* What the task requires
Print, from the listing below, the lines starting at the line containing "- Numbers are" and ending at the line containing "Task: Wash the", exactly as they stand, and print nothing else.

* Task material
☆ ☆ ☆ ☆ ☆ ☆ ☆

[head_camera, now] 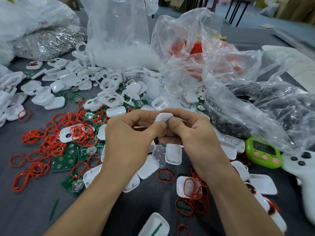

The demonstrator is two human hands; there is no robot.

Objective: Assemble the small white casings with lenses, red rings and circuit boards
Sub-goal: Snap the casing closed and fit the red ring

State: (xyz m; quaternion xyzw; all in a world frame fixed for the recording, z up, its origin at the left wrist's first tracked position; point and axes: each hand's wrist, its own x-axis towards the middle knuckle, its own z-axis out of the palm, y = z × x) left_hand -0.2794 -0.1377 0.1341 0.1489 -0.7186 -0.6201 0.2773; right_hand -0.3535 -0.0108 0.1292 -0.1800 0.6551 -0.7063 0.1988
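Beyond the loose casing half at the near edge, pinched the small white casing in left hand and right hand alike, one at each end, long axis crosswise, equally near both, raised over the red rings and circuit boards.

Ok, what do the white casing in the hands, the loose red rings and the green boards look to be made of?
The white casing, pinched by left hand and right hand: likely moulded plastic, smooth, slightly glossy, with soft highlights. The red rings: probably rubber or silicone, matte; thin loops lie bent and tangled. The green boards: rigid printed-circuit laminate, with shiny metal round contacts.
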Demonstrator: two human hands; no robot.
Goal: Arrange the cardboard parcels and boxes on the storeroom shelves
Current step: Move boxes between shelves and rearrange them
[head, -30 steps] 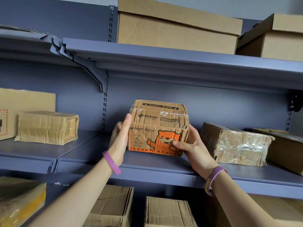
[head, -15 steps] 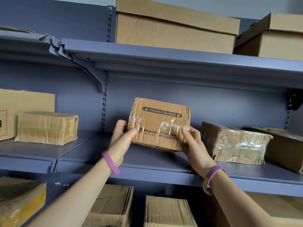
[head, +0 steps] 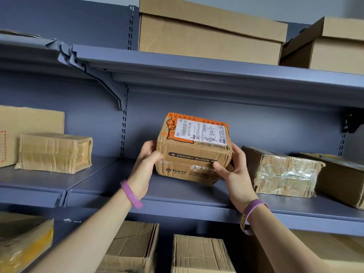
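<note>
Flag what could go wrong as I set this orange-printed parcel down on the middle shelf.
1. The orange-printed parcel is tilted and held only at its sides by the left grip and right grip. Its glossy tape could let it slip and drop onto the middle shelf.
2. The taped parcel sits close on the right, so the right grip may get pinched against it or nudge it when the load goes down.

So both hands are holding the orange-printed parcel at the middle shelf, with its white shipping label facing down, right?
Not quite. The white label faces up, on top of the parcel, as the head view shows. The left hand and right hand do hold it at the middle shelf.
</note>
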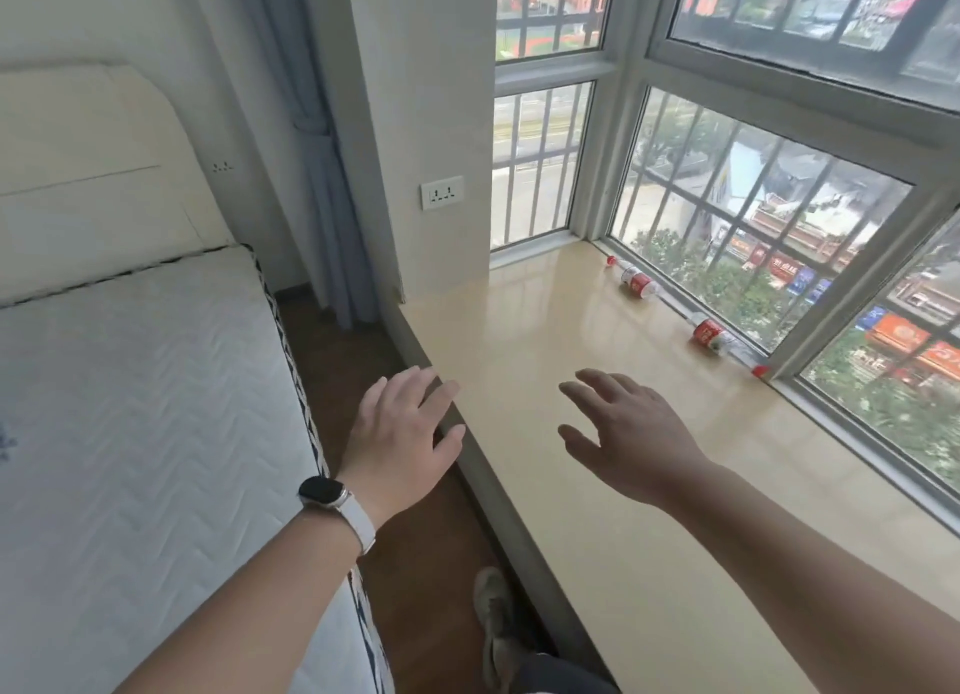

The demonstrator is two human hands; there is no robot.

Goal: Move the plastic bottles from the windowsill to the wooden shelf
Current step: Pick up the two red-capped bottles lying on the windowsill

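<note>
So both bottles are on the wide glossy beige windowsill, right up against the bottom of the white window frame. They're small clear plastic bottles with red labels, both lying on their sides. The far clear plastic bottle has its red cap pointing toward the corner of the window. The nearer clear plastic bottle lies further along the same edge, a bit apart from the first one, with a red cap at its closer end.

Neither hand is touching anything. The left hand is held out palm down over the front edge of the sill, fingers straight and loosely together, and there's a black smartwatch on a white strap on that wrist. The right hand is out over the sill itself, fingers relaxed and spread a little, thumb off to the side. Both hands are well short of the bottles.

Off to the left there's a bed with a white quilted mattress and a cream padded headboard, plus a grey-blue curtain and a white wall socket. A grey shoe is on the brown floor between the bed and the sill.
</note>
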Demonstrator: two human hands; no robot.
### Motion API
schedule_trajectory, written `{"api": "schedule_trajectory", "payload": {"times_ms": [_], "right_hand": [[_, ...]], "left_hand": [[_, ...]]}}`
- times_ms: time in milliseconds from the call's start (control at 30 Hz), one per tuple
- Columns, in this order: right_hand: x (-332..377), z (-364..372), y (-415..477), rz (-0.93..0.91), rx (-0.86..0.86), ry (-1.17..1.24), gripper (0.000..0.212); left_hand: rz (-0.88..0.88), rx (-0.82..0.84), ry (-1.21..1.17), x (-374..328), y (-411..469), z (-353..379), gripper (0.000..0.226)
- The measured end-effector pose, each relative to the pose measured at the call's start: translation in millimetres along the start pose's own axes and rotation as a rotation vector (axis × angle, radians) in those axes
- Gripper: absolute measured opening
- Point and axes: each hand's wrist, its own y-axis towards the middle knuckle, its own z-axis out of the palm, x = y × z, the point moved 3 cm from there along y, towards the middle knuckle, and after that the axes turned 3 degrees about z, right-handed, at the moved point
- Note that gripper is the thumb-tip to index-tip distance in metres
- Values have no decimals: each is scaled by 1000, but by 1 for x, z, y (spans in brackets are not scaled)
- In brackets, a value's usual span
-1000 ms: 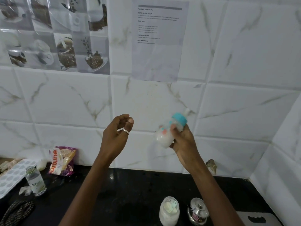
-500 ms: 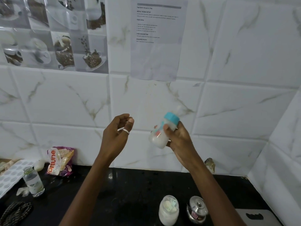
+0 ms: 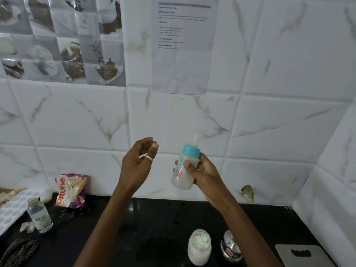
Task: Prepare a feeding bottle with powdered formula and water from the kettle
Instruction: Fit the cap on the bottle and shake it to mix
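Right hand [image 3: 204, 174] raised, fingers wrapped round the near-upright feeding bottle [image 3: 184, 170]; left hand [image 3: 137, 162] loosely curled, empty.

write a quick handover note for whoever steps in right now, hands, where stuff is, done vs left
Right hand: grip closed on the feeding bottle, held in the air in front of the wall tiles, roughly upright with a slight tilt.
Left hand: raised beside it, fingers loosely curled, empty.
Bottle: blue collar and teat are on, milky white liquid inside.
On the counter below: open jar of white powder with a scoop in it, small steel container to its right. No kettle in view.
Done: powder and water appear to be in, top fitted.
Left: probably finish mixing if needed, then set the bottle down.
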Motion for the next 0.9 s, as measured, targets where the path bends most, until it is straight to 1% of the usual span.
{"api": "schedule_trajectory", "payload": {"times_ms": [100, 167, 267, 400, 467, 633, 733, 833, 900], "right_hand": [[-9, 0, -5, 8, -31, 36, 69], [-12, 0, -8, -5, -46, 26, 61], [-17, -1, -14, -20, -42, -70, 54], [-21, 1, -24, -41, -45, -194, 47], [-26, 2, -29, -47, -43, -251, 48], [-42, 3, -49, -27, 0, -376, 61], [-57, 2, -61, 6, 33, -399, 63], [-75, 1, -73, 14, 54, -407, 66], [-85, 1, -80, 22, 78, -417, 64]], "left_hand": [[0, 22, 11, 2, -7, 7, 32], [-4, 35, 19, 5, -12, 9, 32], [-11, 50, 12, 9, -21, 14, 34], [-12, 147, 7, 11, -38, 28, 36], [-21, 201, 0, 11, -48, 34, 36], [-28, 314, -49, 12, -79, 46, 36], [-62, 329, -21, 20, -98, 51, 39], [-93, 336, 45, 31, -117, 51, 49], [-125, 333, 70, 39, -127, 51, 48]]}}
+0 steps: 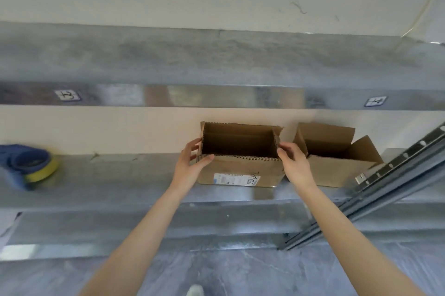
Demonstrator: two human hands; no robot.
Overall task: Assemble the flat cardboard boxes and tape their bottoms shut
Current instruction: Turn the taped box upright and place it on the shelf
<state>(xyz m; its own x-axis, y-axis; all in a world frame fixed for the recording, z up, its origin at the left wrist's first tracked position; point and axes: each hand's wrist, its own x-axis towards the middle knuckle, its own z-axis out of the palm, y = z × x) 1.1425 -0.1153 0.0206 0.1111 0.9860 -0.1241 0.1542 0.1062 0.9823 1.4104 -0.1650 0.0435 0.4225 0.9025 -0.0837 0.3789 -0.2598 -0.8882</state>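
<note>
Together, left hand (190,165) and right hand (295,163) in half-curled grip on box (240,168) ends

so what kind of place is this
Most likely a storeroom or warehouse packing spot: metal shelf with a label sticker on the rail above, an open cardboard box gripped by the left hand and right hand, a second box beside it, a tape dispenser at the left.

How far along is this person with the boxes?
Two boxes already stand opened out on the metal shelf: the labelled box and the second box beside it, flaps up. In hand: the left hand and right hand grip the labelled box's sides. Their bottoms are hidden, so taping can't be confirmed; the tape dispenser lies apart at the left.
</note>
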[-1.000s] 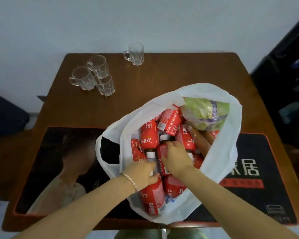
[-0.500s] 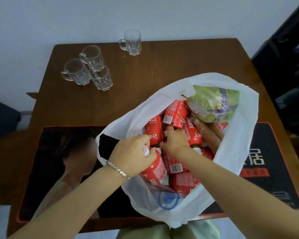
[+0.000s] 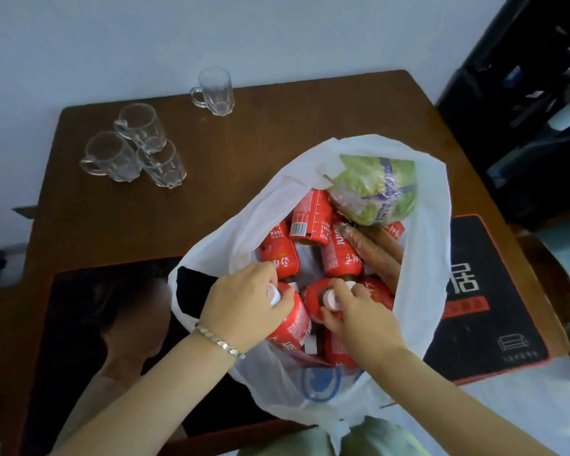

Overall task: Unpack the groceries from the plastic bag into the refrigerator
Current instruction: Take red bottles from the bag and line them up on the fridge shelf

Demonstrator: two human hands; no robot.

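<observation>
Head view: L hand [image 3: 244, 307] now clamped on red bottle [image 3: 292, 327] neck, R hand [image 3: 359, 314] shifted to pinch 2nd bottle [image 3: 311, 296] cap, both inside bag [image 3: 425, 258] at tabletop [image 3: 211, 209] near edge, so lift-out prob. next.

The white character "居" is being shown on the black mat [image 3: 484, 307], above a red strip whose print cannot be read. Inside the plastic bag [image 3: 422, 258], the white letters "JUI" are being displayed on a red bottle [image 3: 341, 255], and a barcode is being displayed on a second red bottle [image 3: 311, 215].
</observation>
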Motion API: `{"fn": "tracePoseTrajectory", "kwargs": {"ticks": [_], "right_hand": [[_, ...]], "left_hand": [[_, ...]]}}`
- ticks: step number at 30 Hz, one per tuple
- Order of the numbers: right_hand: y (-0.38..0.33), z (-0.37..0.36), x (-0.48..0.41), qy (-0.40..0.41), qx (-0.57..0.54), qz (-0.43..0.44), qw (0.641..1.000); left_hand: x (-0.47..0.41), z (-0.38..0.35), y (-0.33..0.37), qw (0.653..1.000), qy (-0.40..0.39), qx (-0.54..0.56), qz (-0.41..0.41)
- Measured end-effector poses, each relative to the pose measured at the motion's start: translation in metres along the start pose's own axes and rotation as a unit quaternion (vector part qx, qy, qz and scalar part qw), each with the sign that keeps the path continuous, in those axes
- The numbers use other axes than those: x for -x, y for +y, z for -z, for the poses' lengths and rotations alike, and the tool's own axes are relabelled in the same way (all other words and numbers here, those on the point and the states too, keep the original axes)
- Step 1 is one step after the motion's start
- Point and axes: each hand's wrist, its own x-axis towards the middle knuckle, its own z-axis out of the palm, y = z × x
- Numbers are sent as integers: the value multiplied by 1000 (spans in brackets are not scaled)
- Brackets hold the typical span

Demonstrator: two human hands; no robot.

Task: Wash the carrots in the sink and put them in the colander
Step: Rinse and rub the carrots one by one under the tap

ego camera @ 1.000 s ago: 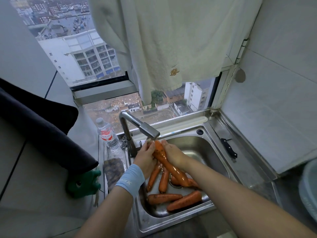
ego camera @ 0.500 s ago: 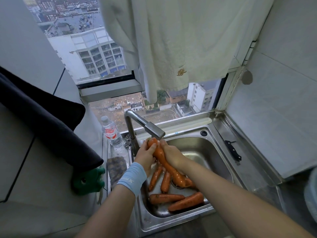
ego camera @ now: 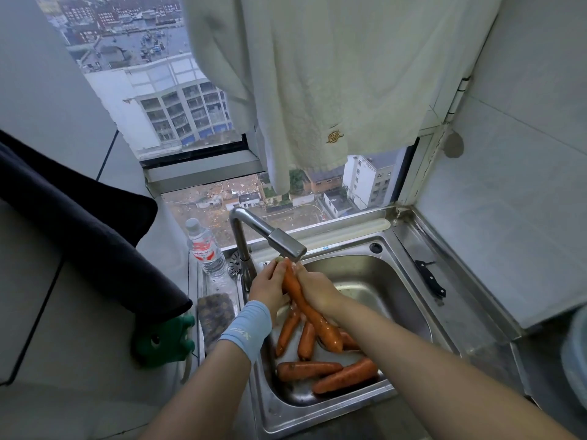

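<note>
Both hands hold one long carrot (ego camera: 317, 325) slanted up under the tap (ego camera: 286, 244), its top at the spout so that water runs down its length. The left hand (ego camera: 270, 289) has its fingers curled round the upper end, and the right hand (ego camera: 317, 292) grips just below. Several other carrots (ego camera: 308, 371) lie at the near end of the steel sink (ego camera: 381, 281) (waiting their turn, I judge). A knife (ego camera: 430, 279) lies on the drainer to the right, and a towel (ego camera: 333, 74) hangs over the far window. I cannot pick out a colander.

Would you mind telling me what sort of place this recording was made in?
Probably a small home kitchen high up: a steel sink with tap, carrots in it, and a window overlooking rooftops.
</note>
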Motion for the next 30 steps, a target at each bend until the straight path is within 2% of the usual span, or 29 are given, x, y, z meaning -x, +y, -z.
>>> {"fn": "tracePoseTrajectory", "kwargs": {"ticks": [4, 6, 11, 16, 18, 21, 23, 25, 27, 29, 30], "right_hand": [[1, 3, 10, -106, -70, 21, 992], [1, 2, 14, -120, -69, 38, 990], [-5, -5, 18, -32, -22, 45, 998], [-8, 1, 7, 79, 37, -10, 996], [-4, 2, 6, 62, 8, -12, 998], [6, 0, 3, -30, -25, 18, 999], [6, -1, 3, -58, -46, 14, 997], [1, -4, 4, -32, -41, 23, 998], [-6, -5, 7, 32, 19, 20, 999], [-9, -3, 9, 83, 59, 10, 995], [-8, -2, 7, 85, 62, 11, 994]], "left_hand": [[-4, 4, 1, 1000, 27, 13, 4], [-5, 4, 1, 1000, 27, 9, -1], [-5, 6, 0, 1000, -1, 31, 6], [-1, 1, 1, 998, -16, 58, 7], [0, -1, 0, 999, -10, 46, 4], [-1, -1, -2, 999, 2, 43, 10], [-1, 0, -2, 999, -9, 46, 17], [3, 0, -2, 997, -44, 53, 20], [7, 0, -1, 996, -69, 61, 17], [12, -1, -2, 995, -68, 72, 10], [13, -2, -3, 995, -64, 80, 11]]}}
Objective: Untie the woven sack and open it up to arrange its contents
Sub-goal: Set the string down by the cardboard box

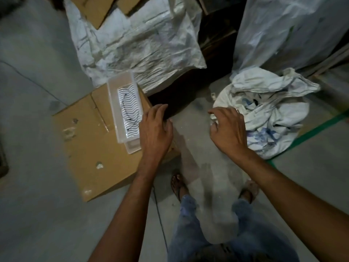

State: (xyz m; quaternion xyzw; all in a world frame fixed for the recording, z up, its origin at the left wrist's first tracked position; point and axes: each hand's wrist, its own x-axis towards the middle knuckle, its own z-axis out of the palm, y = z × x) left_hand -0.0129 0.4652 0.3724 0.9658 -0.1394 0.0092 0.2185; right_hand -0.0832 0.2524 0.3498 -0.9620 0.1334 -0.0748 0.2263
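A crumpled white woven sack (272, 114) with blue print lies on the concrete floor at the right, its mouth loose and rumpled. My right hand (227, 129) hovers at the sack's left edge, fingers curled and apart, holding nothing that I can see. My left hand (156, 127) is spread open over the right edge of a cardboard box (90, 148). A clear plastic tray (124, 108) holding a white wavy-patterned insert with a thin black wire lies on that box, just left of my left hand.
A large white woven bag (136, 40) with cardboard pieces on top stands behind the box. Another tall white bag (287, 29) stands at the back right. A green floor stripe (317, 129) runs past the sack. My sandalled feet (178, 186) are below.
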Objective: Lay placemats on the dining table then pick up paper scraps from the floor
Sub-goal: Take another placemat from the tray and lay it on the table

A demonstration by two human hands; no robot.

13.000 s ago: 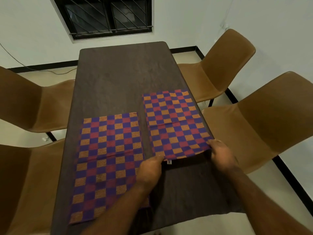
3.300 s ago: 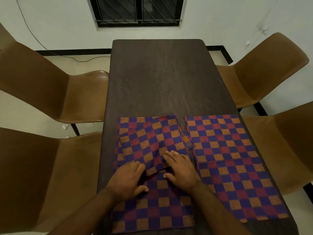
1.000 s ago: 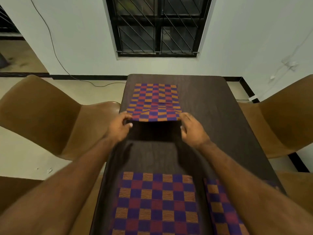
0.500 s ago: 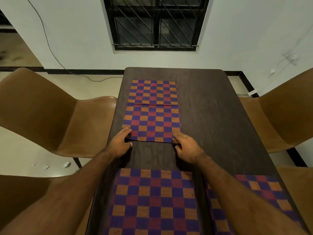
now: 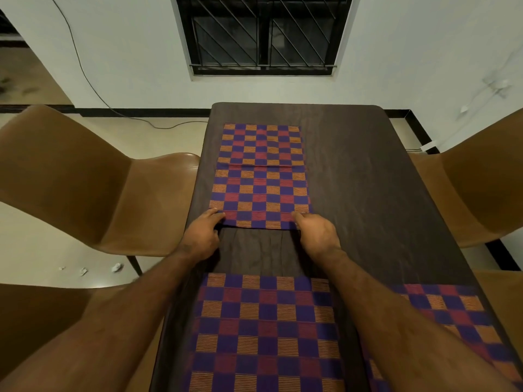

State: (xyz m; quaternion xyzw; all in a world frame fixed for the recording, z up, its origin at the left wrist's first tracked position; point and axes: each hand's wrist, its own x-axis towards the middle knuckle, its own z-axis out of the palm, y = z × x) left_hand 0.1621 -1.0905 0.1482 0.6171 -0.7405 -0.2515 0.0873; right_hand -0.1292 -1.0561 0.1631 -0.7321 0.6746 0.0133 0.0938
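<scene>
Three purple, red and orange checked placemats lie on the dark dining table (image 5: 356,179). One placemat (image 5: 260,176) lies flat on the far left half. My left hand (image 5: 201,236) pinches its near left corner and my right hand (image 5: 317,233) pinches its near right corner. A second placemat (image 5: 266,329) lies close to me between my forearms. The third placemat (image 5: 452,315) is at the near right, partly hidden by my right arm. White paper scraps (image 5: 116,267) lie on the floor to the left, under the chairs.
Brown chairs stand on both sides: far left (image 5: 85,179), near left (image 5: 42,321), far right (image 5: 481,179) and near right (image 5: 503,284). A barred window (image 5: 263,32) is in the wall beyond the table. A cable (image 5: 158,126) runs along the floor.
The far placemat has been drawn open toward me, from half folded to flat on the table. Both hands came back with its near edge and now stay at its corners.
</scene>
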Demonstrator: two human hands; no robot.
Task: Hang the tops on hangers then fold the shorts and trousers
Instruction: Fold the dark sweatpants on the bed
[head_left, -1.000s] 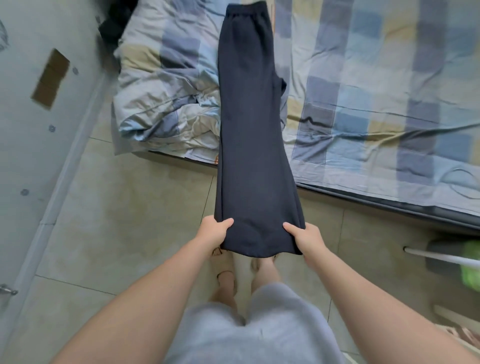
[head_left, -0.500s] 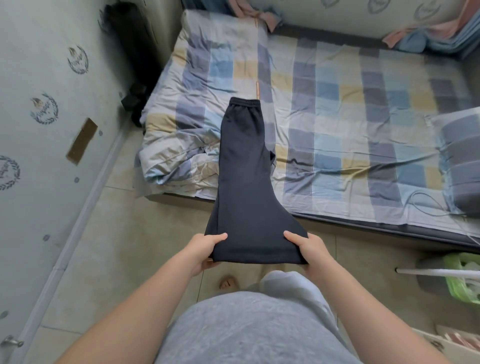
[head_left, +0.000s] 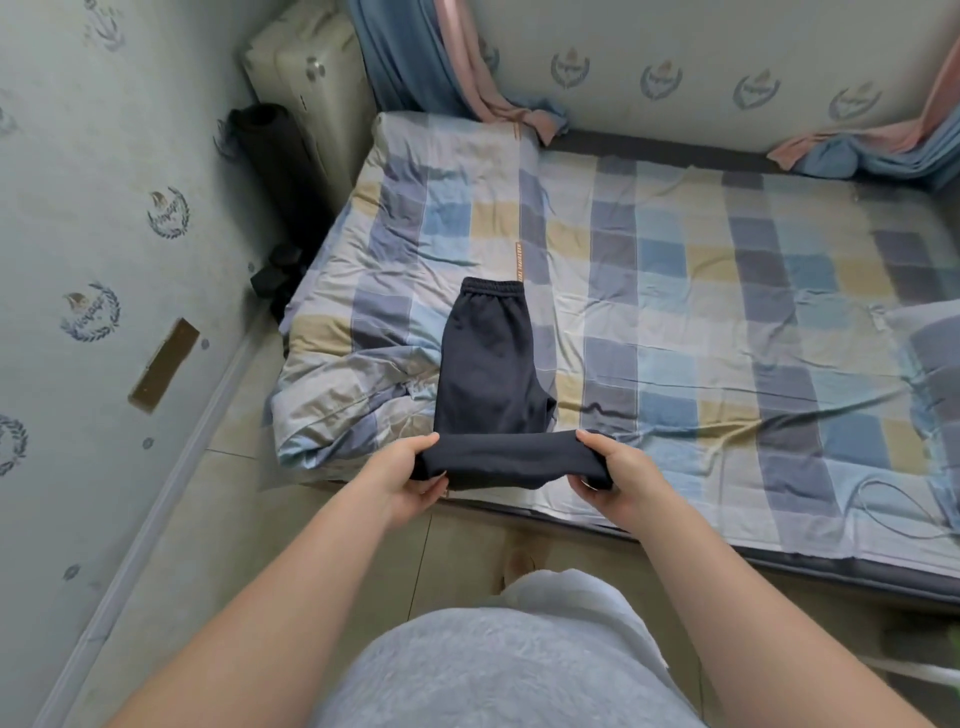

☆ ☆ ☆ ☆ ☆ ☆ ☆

* Expected answer
- Numbers are sent as integers: the value multiplied by 1000 (spans in brackets are not scaled)
- Brackets hold the typical span

Demonstrator: two human hands; no robot.

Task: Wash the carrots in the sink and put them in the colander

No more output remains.